SUPPLIED DATA
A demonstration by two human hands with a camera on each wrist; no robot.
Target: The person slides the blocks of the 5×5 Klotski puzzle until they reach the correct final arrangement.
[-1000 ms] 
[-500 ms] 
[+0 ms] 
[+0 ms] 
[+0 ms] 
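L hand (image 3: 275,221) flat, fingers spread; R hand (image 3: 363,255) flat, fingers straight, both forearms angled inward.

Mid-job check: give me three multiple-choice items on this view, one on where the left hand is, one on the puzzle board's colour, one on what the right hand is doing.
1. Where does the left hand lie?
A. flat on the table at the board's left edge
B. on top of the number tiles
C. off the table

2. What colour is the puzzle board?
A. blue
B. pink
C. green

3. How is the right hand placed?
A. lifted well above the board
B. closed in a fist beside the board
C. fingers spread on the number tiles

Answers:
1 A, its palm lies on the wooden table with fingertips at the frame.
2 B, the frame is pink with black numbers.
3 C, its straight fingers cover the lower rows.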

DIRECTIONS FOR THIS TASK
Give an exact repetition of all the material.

EXPECTED OUTPUT
A demonstration by two human hands with a camera on each wrist; no robot.
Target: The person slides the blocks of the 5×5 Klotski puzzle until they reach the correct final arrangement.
[-1000 ms] 
[-500 ms] 
[+0 ms] 
[+0 ms] 
[+0 ms] 
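L hand (image 3: 275,221) flat, fingers spread; R hand (image 3: 363,255) flat, fingers straight, both forearms angled inward.

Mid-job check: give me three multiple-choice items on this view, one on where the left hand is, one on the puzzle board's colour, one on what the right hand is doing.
1. Where does the left hand lie?
A. flat on the table at the board's left edge
B. on top of the number tiles
C. off the table

2. What colour is the puzzle board?
A. blue
B. pink
C. green

3. How is the right hand placed?
A. lifted well above the board
B. closed in a fist beside the board
C. fingers spread on the number tiles

Answers:
1 A, its palm lies on the wooden table with fingertips at the frame.
2 B, the frame is pink with black numbers.
3 C, its straight fingers cover the lower rows.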

The exercise asks for nothing more.